Yahoo's Amazing Disappearing Mail Servers
Golygydd Max writes "A Techworld story reveals that the reason Yahoo email has delivery problems is that the company's mail servers mysteriously close once in a while." From the article: "According to trimMail's Email Battles site, which recently monitored 16 of the company's advertised email hosts 240 times over a half hour period, only 133 of its probes were answered. Many of the servers were closed and unavailable. Overall availability ranged from 25 percent to 75 percent over the admittedly short test period. The average availability was 55 percent, with the worst of the servers available only 7 percent of the time."
The average availability was 55 percent
Maybe they fight spam in stupid way by letting fake SMTP servers eat thier e-mails? Normal SMTP server will delay deliver while spam-bot will gave up. They not follow RFC from what I know.Rocksteady, are you ready to ska?
their idea of "closed" port 25 is a timeout. with their scanner hitting all the yahoo mta hosts, it's likely to be blocked as a spammer after awhile.
the test isn't all that useful -- something that measures delivery of messages themeselves would be more helpful.
I think this site is just attacking yahoo to get attention -- that's the norm for a slashdot article recently
Trying out the test, it *appears* that the tool connects to port 25 and checks for a banner. There is no information about timeouts. I presume that 'Closed' means 'Timeout' or 'Connection Refused', but they don't tell us.
It seems that Yahoo! has blocked their server or something; the tool works fine on my domains but I can't get a result for yahoo.com.
AC: Only on slashdot... could the sentence "My hovercraft is full of eels." be moderated "+4, Insightful
I actually dropped Yahoo as my webhost provider for this very reason. Too many bounced emails at random times. The outages were usually short, probably less than a couple of minutes, but would happen more than weekly. Ironically, it seemed that ETrade always was on the bounce side for some reason. Anyway, I asked them that if I was paying $20 a month for what other companies where charging $5 a month, then why was the service flaky. They asked me to tell them exact times and dates, and would investigate and get back to me. And just like that, I was a member of Avahost.
BTW, in an interesting side note. Yahoo registered my domain name for me, but curiously, lost the details on the name and info they did the registration with.
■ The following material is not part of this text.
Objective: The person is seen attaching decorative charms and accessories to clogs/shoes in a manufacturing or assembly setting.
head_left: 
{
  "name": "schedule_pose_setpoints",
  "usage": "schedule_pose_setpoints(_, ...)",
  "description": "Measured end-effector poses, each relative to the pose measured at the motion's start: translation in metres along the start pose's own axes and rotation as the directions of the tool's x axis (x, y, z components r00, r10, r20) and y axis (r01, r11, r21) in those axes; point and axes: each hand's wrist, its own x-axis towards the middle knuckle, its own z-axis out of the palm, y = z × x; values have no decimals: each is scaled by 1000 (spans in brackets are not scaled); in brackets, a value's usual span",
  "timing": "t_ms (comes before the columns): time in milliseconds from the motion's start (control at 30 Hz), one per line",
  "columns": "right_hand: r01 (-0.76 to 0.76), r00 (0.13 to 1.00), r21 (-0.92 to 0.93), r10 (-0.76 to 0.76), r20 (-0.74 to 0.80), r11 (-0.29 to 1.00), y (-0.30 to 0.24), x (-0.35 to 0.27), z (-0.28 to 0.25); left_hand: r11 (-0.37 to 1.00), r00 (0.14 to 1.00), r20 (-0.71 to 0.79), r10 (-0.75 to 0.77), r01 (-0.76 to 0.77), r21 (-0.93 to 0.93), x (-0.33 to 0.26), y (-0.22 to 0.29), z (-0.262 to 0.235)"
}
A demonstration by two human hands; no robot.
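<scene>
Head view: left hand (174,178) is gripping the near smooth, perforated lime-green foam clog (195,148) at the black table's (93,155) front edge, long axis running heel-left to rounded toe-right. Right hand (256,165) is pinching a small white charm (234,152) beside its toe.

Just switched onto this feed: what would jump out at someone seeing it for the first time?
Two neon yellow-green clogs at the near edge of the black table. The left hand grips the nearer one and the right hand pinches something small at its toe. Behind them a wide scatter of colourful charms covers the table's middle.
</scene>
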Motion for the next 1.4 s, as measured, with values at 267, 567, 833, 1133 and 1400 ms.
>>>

It took me 2 days on the phone between network solutions and Yahoo to get a hold of my domain name. And they wanted to know why I wanted to leave?
Bah
I also hope that they know the size of the mail system they are playing with. That mail system must have its very own schemes, countermeasures.
To see size of Yahoo mail:
http://www.senderbase.org/
ps: Some on that list are spammer friendly ISPs (non managed etc), that is the purpose of that system. They own spamcop.net too.
Obviously no mail administrator was ever consulted about this story before it made Slashdot's front page. All this guy did was ping the SMTP port of what he thought was a mail server. Has any Slashdot editor ever heard of round robin DNS or load balancing proxies? If not, perhaps they should hire someone with minimal knowledge of how email servers in large corporations work before posting a front-page story like this.